Predigt zum 19 Sonntag im Jahreskreis (A)
am 7. August 2011
Lesung:  1. Kön. 19, 9ab . 11b - 13a
Autor: P. Heribert Graab S.J.
Die Predigt bezieht den Kontext der Lesung mit ein: 1.Kön.  18 und 19, 1-13.
Wir leben in einem Zeitalter von ‘Events’.
Die ‘große Show’ bringt Hunderttausende auf die Beine.
Denken Sie etwa an die ‘Kölner  Lichter’.
Oder denken Sie auch an die Duisburger ‘Loveparade’,
bei der Leichtfertigkeit um des Events willen
sogar 21 junge Menschen das Leben kostete.

Nun hat’s aber imponierende Events
schon zu biblischen Zeiten gegeben.
Dieser Prophet Elia, um den es heute in der Lesung geht,
hatte kurz vor den dort geschilderten Ereignissen
selbst ein solches Event inszeniert:

Er wollte dem götzendienerischen Volk Israel
mit einem großen Spektakel vor Augen führen,
daß es nur einen wahren Gott gibt - Jahwe.
Er ließ das ganze Volk
auf dem Berggelände des Karmel zusammenkommen -
auch die Priester des Baal und der Fruchtbarkeitsgöttin Aschera.
Die Götzenpriester ließ er einen Altar für ihre Götzen bauen
und einen Stier als Opfer vorbereiten.
Er selbst tat dasselbe für Jahwe.
Und dann begann die große Show:
Die Götzenpriester beteten, ihr ‘Gott’ möge das Opfer annehmen.
Nichts geschah.
Elia rief den Namen Jahwes an,
und sogleich fiel Feuer vom Himmel
und verzehrte mit dem Opferstier gleich den ganzen Altar.

Natürlich wissen wir mal wieder nicht,
was damals wirklich geschah.
Jedenfalls brachte Elia mit seiner Show
die jubelnde Masse dazu,
lautstark zu skandieren “Jahwe ist Gott!

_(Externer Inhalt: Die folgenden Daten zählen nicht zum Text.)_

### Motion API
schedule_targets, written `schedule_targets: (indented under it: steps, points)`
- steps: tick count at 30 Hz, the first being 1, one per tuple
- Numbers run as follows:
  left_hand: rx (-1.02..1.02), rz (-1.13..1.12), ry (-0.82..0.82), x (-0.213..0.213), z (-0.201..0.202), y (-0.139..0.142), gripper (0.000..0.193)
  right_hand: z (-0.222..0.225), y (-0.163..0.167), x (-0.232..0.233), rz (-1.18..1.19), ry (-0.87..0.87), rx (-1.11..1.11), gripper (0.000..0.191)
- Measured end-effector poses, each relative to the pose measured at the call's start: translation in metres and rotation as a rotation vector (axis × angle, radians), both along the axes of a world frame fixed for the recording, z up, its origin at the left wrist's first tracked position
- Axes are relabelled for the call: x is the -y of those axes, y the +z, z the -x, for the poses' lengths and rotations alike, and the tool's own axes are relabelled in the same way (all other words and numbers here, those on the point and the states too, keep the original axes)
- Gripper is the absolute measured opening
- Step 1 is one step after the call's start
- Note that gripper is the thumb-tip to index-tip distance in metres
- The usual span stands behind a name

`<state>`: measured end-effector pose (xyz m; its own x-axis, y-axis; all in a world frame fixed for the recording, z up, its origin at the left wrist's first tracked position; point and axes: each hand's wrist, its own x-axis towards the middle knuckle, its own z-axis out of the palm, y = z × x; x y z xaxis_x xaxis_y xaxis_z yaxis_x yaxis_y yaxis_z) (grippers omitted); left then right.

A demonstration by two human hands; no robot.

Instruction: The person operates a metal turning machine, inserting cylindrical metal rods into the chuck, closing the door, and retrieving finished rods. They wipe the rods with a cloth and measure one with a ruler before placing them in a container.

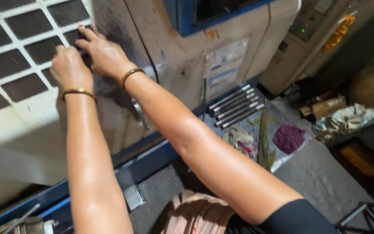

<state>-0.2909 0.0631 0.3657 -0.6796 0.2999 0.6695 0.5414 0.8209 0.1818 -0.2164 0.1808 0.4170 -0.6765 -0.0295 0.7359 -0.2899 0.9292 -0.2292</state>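
large cream metal machine cabinet (pixel 31 130) with dark square-grid vent panel (pixel 18 47), filling the left. grey patterned floor mat (pixel 282 119) lower right, bearing a row of grey steel rods (pixel 236 106) and a maroon rag (pixel 288 138). right hand (pixel 102 54) flat on the grid's edge, fingers spread. left hand (pixel 68 67) curled against the grid; grasp impossible to tell.

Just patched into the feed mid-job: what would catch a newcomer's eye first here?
Both hands, left hand and right hand, each with a gold bangle, press together on the cream machine door's grid panel at upper left. Right of centre, a row of grey metal rods lies on a woven mat.
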Motion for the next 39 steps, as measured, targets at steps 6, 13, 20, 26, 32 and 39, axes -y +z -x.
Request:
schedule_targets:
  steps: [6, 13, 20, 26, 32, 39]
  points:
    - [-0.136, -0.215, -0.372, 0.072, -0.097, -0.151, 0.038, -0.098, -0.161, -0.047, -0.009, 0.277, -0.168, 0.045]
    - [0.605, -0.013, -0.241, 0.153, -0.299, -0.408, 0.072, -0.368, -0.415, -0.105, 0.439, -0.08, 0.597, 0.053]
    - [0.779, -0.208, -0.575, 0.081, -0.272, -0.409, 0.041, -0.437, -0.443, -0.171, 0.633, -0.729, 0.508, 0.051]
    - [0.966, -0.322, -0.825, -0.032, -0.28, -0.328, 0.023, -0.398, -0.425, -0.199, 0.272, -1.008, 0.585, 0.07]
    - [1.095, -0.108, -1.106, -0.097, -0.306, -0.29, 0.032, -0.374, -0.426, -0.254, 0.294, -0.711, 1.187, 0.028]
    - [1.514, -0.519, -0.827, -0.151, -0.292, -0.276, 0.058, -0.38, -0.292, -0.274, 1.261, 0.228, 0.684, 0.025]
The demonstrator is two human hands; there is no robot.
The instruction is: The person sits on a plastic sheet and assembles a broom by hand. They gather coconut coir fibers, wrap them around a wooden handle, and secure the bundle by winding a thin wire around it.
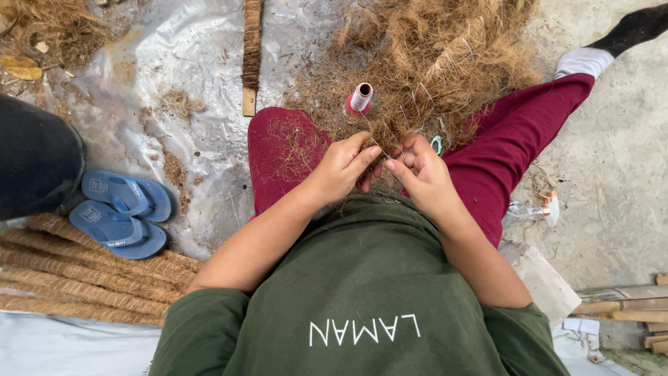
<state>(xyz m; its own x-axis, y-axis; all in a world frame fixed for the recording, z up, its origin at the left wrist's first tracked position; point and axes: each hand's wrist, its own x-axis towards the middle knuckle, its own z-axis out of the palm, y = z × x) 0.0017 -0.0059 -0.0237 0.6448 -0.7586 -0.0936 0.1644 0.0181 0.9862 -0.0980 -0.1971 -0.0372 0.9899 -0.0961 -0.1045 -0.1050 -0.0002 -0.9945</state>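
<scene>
Left hand (344,167) and right hand (417,170), each grip pinching thin thread (376,143), fibre pile (431,63) close ahead

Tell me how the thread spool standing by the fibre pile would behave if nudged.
The thread spool stands upright, tall over a small red base, so it would probably tip easily. Its round body suggests it would then roll. It looks light, and since its thread runs to the hands, a tug might topple it.

Soft, even daylight, faint shadows, mild glare on the plastic sheet (188,49), sharp focus, wide-angle bending at edges.
</scene>
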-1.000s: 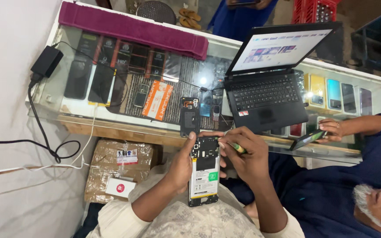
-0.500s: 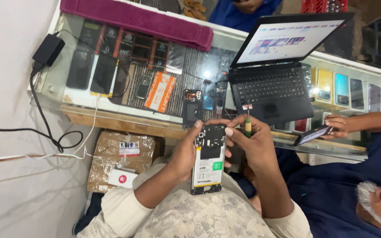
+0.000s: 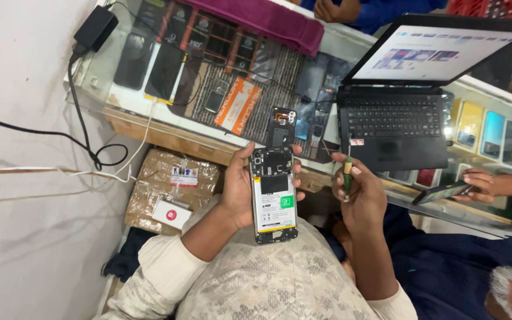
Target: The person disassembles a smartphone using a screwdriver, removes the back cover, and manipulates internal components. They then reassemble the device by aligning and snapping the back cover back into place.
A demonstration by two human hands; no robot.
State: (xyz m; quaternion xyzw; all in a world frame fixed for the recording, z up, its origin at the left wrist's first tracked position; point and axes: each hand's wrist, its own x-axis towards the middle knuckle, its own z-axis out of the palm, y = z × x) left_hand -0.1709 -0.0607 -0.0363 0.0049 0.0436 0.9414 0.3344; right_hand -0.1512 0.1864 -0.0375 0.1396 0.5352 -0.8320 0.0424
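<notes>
Head view: the left hand is closed around an opened smartphone, back cover off, with its battery and circuit board facing up; it is held upright above the person's lap, just in front of the glass tabletop. The right hand is curled around a small screwdriver with a yellow-green handle, tip pointing up. Half a second ago that hand was pressed against the phone's upper right edge with the tool near the board; now it sits clearly apart to the right, so the tool is off the phone and the board is untouched for the moment.

Counted: one opened phone in hand, one screwdriver, one open black laptop on the tabletop, one loose black phone part lying just beyond the held phone, one black charger brick at the far left corner, and one taped cardboard parcel below the tabletop. A second person's hand at right holds another phone.
</notes>
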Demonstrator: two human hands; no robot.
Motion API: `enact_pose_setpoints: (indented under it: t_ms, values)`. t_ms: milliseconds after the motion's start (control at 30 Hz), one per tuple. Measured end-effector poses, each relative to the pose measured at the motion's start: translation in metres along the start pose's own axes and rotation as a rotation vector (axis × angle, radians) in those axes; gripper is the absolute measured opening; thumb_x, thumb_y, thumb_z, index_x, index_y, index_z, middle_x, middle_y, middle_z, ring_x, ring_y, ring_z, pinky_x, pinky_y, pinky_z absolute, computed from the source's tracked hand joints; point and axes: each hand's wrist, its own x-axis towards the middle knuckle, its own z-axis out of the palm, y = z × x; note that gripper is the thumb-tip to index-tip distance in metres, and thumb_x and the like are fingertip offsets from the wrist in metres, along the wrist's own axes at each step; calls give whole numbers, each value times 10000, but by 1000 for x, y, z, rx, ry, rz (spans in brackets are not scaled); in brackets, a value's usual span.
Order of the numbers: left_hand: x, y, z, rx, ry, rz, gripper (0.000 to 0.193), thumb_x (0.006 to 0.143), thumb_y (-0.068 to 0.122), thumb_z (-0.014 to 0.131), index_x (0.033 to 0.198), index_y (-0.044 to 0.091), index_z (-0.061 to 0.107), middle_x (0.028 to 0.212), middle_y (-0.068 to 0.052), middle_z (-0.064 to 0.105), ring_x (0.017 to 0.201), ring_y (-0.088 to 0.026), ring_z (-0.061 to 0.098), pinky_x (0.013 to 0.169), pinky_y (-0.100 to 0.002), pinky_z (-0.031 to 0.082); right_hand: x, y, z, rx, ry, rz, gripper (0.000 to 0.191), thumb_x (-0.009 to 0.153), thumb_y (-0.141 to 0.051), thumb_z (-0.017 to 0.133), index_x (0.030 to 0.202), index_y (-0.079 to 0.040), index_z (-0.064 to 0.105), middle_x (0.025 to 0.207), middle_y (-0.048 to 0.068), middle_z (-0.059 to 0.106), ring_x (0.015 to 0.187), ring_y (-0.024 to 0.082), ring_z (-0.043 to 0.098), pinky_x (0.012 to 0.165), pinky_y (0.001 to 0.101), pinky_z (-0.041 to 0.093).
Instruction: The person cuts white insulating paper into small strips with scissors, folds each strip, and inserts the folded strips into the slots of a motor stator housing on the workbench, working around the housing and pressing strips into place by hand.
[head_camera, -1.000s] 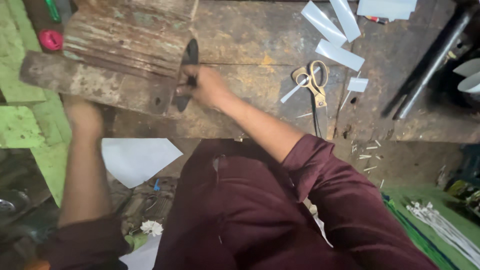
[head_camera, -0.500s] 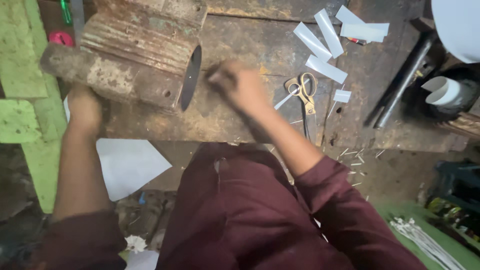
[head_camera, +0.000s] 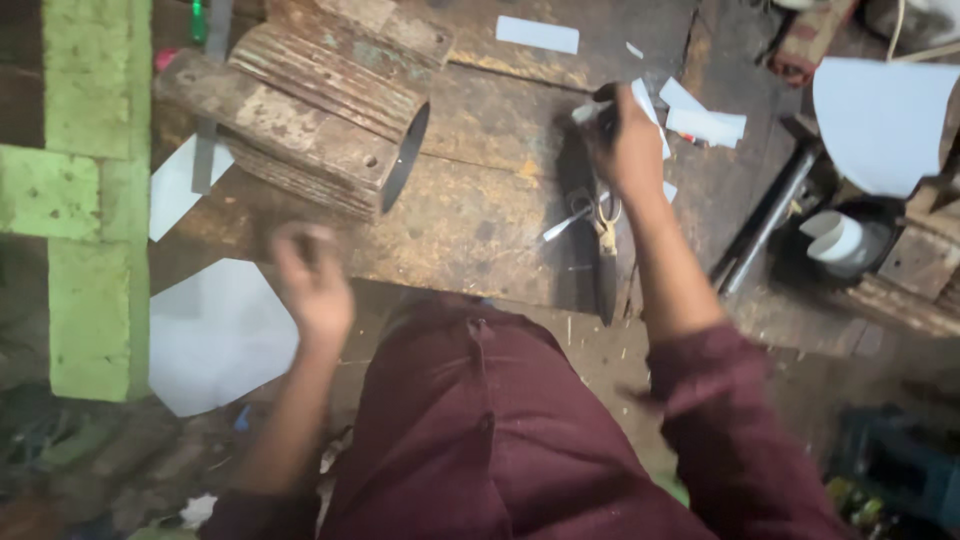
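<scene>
My right hand (head_camera: 625, 140) reaches over the worn wooden workbench (head_camera: 480, 215), fingers closed on a white paper strip (head_camera: 588, 110) with something dark beside it. Just below the hand lie scissors (head_camera: 600, 215) with pale handles. More white strips (head_camera: 705, 120) lie next to the hand. My left hand (head_camera: 310, 280) is blurred, hanging in the air at the bench's near edge with nothing in it. A rusty ribbed metal cylinder (head_camera: 320, 110) lies on its side at the bench's left, open mouth facing right, apart from both hands.
A green painted block wall (head_camera: 95, 200) stands at the left. White sheets (head_camera: 215, 335) lie on the floor below the bench. A metal rod (head_camera: 770, 215), a white roll (head_camera: 835, 238) and a large white sheet (head_camera: 880, 120) sit at the right.
My left hand has let go of the cylinder and drawn back toward me. My right hand moved right, from the cylinder's mouth to the strips above the scissors.
</scene>
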Motion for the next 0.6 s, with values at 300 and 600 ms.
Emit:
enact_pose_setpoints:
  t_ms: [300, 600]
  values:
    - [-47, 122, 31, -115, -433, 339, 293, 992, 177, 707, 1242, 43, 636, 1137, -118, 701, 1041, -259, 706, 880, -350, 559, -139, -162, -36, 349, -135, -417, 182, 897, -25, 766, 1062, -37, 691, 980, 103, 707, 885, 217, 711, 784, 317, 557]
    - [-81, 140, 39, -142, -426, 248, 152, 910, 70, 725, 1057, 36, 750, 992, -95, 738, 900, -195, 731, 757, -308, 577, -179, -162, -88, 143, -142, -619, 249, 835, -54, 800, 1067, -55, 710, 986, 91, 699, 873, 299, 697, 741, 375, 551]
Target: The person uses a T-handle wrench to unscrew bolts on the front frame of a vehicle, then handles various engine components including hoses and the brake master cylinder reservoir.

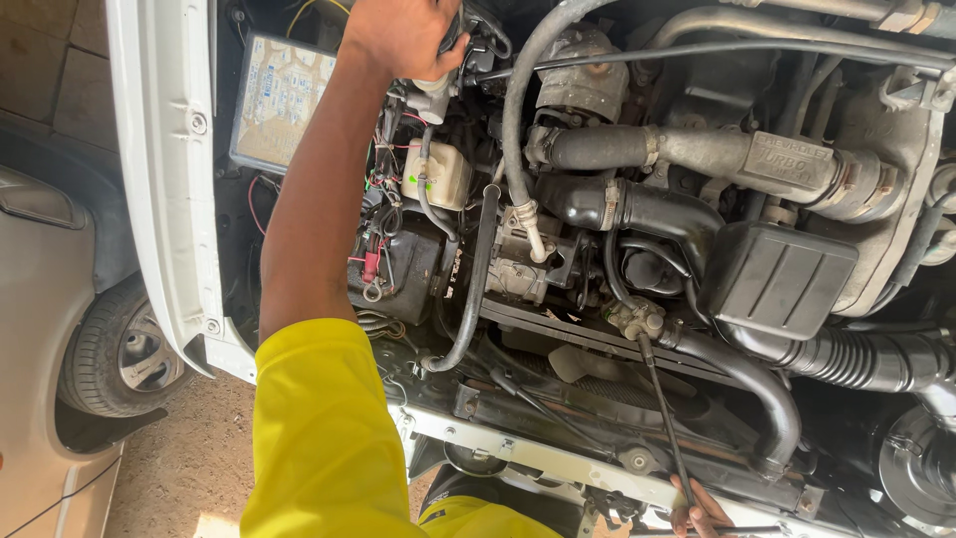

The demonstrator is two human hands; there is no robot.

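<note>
My left hand (398, 35) reaches far into the engine bay (597, 249) on a bare forearm with a yellow sleeve. It is closed around a dark part (468, 30) just above a white cap (433, 95). Only the fingers of my right hand (697, 516) show, at the bottom edge. They grip the near end of a long thin black rod (665, 418). The rod's far end rests on a metal hose clamp (635, 319) on a black rubber hose (757, 384). What the left palm covers is hidden.
A labelled fuse box lid (279, 100) lies left of my arm, beside the white fender (164, 179). A black air box (777, 274), a ribbed hose (866, 361) and a pale reservoir (443, 174) crowd the bay. A silver car's wheel (119, 349) stands on sandy ground (189, 458).
</note>
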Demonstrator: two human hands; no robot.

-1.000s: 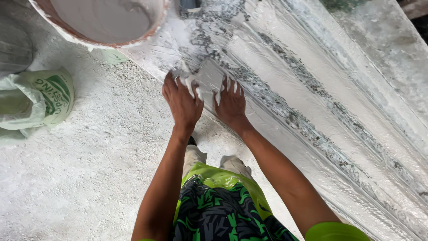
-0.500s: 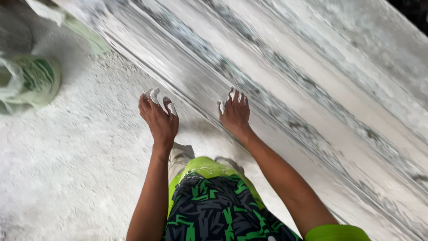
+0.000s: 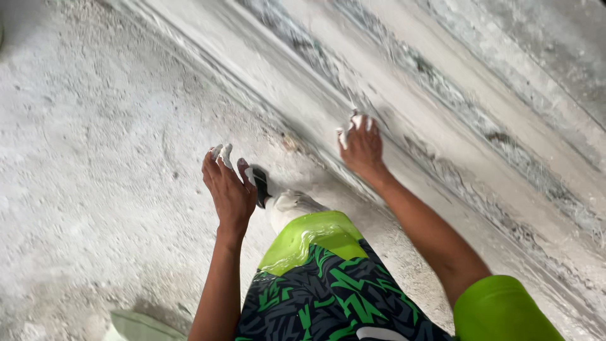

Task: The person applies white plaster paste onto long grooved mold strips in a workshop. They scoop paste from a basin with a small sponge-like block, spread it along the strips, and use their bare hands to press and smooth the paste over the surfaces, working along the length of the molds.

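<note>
My left hand hangs over the white-dusted floor with its fingers spread and nothing in it. Wet white plaster coats its fingertips. My right hand rests with plaster-covered fingertips on the long white moulded strip, which runs diagonally from the upper left to the lower right. It holds no tool that I can see. Between my hands, my foot in a dark sandal stands close to the strip's lower edge.
My green and black patterned shorts and a dusty knee fill the bottom middle. A pale green object peeks in at the bottom left. Grey streaks mark the upper ridges of the strip.
My hands have come apart: the left has left the strip and dropped toward the floor. The view has shifted, so the plaster basin and green sack are out of sight.
</note>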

Jahwe ist Gott!”
Und das Ganze endete mit einer Art Lynchjustiz:
Mehr als vierhundert Baalspriester wurden umgebracht.
Elia war daran nicht ganz unschuldig.
Und schon bald mußte er selbst um sein Leben fürchten.
Einflußreiche Kreise um die Königinmutter Isebel
drohten ihm den Tod an.
So floh er in die Wüste.
Der eigentliche Grund der Flucht
war jedoch seine persönliche Enttäuschung:
Der Jahwe-Jubel verebbte schon bald;
die Baalskulte behielten die Oberhand -
all seinen Bemühungen zum Trotz.
Frustriert wendet Elia sich an Gott:
“Nun ist es genug, Herr. Nimm mein Leben!
Ich bin auch nicht besser als meine Vorgänger.”
In der Auseinandersetzung mit den Baalskulten
habe ich nicht mehr erreicht als sie alle.

Gott jedoch akzeptiert den Wunsch des Elia zu sterben nicht.
Mit Brot und Wasser helfen Engel ihm zu überleben.
So kommt er schließlich zum Gottesberg Horeb.
Und da setzt die Erzählung der heutigen Lesung ein.
Am Horeb erscheint Gott selbst dem Elia.
Auf dem Hintergrund des Vorangegangenen
wird diese Gotteserscheinung zu einem Lehrstück -
nicht nur für Elia.
Gott erscheint nicht im “starken, heftigen Sturm,
der die Berge zerriß und die Felsen zerbrach”.
Auch im Erdbeben war Gott nicht und nicht im Feuer.
Erst ein “sanftes, leises Säuseln”
wurde zum Zeichen für Gottes Gegenwart;
und erst aus der Stille dieses leichten Windhauches
vernahm Elia Gottes Wort, Seine Botschaft.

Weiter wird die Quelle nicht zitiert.